CHAPTER 19
The incident report on Sabrina’s desk had zero chance at holding her attention. She’d read the same paragraph eight times and still had no idea what it said. Something about trail maintenance blah blah blah.
As if that mattered when her entire world had imploded because a man had the audacity to order her to move in with him. No asking for Noah Colton. Just—Live here. I love you. We’re going to do everything together!
Where was her agency in all of this? Why did he get to say what happened? Where was her right to demand they go back to having fun, the way their relationship had started?
She bristled again, holding on to her anger, because if she let it go…well, she didn’t want to think about that.
Noah should have known better. Everyone knew better. She had standards, boundaries and a firm policy against letting anyone think they could waltz into her life and tell her what to do. Even if he’d given her a huge leg up toward her promotion by selflessly working with her and Ripley. And giving her the dog in the first place.
Speaking of dogs, Bonner drifted in her direction, a deceptively casual expression on his face that didn’t fool her for a minute.
“Well, well.
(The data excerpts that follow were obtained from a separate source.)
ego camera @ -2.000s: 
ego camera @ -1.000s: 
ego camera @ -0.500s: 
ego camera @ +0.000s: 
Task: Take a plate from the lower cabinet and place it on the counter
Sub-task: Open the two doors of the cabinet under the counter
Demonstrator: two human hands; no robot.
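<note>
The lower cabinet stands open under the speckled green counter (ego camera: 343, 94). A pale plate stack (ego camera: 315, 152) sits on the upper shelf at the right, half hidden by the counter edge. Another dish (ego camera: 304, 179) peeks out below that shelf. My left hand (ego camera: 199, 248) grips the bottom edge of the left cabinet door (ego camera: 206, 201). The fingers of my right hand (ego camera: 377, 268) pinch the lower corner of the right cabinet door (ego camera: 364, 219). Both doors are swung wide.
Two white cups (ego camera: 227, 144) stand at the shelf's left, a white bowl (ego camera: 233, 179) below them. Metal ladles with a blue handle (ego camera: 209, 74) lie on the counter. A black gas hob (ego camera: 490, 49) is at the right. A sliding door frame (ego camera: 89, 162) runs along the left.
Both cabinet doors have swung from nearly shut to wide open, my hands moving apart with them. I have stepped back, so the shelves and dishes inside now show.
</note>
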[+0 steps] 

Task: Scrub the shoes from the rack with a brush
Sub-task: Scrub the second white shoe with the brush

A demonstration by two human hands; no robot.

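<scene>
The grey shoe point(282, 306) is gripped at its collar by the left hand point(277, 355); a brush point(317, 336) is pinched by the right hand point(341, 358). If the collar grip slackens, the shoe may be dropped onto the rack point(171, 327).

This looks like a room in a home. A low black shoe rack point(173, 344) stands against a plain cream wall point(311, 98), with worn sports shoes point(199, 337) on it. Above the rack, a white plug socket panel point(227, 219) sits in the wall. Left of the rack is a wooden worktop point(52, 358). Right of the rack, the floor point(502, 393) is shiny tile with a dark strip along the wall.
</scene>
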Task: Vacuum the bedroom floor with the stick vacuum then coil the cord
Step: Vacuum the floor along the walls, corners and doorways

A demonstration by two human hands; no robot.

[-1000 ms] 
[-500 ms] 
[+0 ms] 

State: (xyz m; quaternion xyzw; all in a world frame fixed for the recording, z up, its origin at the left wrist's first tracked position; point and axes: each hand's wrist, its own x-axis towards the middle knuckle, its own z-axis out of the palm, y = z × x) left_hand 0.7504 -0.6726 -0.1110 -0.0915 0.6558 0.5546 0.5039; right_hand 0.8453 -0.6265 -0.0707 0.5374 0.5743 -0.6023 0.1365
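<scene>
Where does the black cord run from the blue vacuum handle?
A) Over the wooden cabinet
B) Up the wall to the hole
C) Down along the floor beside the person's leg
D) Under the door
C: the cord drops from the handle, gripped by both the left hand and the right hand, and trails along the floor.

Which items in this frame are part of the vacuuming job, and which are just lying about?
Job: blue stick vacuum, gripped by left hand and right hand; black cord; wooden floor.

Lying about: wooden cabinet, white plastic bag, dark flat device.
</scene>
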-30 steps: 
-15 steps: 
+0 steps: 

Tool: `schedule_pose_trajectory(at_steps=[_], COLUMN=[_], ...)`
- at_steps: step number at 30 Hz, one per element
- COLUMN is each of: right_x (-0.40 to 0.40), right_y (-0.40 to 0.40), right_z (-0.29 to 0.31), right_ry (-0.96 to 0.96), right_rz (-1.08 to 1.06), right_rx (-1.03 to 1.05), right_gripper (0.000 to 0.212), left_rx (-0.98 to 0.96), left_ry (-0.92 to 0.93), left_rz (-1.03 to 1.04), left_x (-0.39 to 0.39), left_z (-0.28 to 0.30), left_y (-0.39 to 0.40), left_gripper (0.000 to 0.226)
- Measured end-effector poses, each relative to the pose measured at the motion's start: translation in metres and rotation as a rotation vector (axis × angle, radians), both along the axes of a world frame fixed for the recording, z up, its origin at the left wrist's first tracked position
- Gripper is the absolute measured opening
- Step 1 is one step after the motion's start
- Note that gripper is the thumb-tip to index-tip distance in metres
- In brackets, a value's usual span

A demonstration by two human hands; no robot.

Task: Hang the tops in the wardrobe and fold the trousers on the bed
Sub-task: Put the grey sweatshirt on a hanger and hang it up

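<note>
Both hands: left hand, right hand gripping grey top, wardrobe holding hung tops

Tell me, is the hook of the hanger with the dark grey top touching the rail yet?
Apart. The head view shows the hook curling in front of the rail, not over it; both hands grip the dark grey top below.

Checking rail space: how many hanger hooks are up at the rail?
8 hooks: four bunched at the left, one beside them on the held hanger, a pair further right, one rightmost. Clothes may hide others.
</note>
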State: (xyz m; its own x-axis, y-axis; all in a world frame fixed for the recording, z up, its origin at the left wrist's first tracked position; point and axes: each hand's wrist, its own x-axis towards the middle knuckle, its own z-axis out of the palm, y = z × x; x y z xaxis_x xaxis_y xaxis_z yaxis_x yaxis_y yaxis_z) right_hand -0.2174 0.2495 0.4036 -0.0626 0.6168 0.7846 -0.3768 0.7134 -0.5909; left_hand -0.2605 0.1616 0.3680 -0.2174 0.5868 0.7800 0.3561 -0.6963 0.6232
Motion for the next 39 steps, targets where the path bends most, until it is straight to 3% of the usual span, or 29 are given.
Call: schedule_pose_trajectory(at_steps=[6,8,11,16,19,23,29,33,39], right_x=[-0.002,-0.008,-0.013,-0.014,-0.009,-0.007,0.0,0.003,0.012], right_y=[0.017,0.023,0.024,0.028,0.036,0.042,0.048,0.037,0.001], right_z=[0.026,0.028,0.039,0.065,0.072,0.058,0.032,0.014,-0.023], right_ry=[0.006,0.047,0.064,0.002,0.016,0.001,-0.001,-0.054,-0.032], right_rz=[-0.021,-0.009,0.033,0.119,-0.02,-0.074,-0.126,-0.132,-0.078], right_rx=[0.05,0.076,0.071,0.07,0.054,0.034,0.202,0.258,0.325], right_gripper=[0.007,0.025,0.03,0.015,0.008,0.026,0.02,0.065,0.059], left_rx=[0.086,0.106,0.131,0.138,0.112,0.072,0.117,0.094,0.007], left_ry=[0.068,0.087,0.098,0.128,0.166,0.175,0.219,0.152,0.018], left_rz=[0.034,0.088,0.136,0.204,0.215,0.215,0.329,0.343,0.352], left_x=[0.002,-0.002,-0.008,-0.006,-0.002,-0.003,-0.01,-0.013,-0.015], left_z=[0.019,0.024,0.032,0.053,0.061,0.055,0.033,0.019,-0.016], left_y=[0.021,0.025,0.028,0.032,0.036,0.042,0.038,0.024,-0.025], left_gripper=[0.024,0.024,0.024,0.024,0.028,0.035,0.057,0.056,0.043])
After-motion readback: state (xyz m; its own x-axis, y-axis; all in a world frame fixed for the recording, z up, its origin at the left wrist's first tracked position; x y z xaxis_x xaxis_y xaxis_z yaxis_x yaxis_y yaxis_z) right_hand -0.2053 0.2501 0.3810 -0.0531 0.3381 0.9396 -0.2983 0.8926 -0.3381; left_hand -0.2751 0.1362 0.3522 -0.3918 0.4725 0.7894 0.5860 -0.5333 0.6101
If it isn’t Officer West, actually at her desk for once instead of playing with dogs and SAR experts.” His voice grated across her nerves like sandpaper on a sunburn.
She didn’t look up. Her emotions simmered pretty close to the surface, and it might not take much to lose it completely. Which would result in a fist through Bonner’s face and disciplinary action for her.
Though honestly, the fact that she had all this stuff seething behind her rib cage was Noah’s fault. She’d been doing just fine before he showed up with his gorgeous smile and his thing about honesty and his complete inability to understand that some people weren’t built for happy ever after.
“Some of us do actual work around here, Bonner.” She deliberately kept her tone bored. Unaffected. He’d never clue in on her turmoil.
“That’s what I hear.” His tone dripped false sympathy. “Though I also heard your boyfriend’s not training you anymore. Trouble in paradise?”
Her pen snapped in her grip, spattering ink across the report. Perfect. Just perfect. Like she needed one more sign from the universe that her life was spiraling.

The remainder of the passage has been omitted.